お腹の目立たない初期だからこそ
長女を妊娠していた当時、わたしは学校に通っていて、毎朝ラッシュ時に地下鉄に乗っていました。妊娠初期は体調が優れず、本当につらかったのを覚えています。吐き気、ふらつき、頭痛......。途中でいったん降り、ベンチで休んでからまた乗ったり、どうしても耐えられず最後の2駅は電車をあきらめトボトボと歩いてみたり。日本みたいにマタニティマークがあれば違ったのかなぁと、考えたこともしばしば。幸い、わたしは人の助けが必要な事態にまで発展することはありませんでしたが、電車で座れる、座れないの問題ではなく、マタニティマークがあれば、もし何かあったとしてもスムーズに助けてもらえる、そんな安心感を持って外出できたのではないかと思います。
人から妊婦だとわからない時がつらい
あるドイツ人に「日本にはマタニティマークっていうのがあってね......」という話をしたときのこと。すると、その人は「日本人はそのマークがないと親切にしないの? ドイツにはそんなもの必要ないよ。電車なら席も譲るし、思い荷物を持ってたら助けるし」と。いやいや、違う。そういう問題ではないんだな。

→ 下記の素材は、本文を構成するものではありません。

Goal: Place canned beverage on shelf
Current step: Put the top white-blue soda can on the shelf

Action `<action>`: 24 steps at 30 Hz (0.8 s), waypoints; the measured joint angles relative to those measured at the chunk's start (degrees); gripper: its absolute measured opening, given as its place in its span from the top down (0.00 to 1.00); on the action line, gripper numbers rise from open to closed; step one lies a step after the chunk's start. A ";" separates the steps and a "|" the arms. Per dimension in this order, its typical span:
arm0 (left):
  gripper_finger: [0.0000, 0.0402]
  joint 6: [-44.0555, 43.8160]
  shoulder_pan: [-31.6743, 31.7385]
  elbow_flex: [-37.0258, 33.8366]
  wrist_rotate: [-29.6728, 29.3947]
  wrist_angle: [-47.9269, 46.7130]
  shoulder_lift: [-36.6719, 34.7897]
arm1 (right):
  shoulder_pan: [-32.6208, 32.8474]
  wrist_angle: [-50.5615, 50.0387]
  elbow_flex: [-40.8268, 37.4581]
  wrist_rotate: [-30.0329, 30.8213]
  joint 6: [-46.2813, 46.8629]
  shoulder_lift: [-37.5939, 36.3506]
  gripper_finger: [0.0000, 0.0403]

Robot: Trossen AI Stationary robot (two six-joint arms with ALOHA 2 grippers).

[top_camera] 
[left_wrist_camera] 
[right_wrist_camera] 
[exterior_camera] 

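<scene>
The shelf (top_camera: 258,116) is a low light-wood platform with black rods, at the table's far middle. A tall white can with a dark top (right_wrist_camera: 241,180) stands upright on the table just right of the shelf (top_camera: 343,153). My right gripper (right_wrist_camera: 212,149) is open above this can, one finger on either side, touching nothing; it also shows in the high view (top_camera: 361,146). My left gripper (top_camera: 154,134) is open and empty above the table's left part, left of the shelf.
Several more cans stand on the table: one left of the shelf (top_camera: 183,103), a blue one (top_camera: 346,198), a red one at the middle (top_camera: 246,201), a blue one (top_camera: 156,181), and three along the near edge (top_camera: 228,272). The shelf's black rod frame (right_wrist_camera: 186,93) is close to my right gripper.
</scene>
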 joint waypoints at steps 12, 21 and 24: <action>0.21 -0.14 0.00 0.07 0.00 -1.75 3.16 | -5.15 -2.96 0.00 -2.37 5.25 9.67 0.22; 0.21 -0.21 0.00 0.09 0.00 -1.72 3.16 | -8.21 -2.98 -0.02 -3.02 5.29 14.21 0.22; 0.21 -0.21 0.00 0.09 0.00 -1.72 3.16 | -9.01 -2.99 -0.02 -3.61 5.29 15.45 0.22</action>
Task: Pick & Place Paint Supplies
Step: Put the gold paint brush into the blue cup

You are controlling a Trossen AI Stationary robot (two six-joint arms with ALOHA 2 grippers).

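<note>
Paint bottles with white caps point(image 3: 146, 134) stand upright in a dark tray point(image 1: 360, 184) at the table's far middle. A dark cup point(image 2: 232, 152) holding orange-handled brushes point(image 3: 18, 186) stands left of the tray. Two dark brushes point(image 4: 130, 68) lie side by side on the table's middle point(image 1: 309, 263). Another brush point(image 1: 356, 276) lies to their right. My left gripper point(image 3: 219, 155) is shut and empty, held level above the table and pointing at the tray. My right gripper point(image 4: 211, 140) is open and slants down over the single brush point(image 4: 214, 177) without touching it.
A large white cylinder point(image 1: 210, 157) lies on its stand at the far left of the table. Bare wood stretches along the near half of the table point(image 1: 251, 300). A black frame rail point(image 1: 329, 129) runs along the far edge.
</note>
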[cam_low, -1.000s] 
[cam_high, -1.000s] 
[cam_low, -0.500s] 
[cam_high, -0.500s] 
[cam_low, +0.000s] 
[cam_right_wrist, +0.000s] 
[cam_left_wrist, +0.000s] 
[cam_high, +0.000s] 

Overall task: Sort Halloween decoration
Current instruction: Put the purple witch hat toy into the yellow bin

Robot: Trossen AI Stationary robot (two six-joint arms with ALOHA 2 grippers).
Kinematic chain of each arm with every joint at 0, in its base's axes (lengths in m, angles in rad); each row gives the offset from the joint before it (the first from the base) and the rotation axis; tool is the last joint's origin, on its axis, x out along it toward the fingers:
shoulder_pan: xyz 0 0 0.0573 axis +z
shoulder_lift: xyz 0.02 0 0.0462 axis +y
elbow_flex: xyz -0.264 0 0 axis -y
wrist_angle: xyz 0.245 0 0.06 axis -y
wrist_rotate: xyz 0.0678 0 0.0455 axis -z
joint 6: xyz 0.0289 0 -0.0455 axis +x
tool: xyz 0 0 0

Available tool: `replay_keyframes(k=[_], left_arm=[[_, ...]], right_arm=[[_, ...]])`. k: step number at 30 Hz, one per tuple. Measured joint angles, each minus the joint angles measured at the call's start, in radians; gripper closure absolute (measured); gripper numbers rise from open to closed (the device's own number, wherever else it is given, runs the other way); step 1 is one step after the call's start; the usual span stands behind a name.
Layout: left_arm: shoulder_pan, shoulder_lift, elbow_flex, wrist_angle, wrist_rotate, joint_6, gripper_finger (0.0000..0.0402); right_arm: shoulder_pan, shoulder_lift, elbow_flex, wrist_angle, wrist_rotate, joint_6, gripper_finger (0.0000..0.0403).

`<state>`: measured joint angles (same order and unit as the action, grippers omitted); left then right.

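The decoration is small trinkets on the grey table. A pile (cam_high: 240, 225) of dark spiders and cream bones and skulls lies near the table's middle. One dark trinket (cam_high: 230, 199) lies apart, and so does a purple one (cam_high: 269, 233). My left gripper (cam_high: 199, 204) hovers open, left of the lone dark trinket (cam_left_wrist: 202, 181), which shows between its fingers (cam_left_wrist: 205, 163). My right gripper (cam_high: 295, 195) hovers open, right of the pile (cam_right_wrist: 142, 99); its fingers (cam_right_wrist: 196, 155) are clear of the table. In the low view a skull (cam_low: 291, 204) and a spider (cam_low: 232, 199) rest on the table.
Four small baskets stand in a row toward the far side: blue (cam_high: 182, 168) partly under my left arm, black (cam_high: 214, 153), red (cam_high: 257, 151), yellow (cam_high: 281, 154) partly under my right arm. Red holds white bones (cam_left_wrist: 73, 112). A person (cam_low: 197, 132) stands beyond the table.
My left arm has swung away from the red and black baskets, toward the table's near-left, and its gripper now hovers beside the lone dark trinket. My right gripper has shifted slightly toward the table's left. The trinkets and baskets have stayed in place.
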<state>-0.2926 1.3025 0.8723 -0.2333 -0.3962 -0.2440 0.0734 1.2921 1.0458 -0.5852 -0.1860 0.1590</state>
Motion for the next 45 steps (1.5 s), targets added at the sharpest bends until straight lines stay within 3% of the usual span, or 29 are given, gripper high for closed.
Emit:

日本だろうとドイツだろうと、きっと世界のどこにいたって、妊婦さんに対する思いやりはいたるところにあって、見てすぐ妊婦だとわかるなら、きっといろんな場面で救いの手はさしのべられるはず。けれど問題は、「まだ誰も妊婦だとわからない時」のこと。妊娠初期からお腹が目立つなんてことはありえないし、妊娠中というのはえてして、お腹がふくらんでいない初期が一番つらく、気持ちも不安定なもの。でもそんな初期に、貧血で倒れたら? 急なめまいや動悸でその場から動けなくなってしまったら? そういう状況では、口をきくのもつらい、あるいはきけず「おなかに赤ちゃんがいます」のたったひとことも出ないと思うのです。
賛否両論あり、マタニティマークをつけた妊婦さんが狙われるなんていう悲しいニュースも耳にする昨今。けれど、わたしはそれが作られたこと自体には、日本人らしい配慮と優しさを感じています。そしてせっかく存在するからには、それが本来の目的通り機能するような優しい社会であってほしい、また、マタニティマークが妊婦さんの不安な気持ちにそっと寄り添ってくれる小さな味方であってほしいと切に願っています。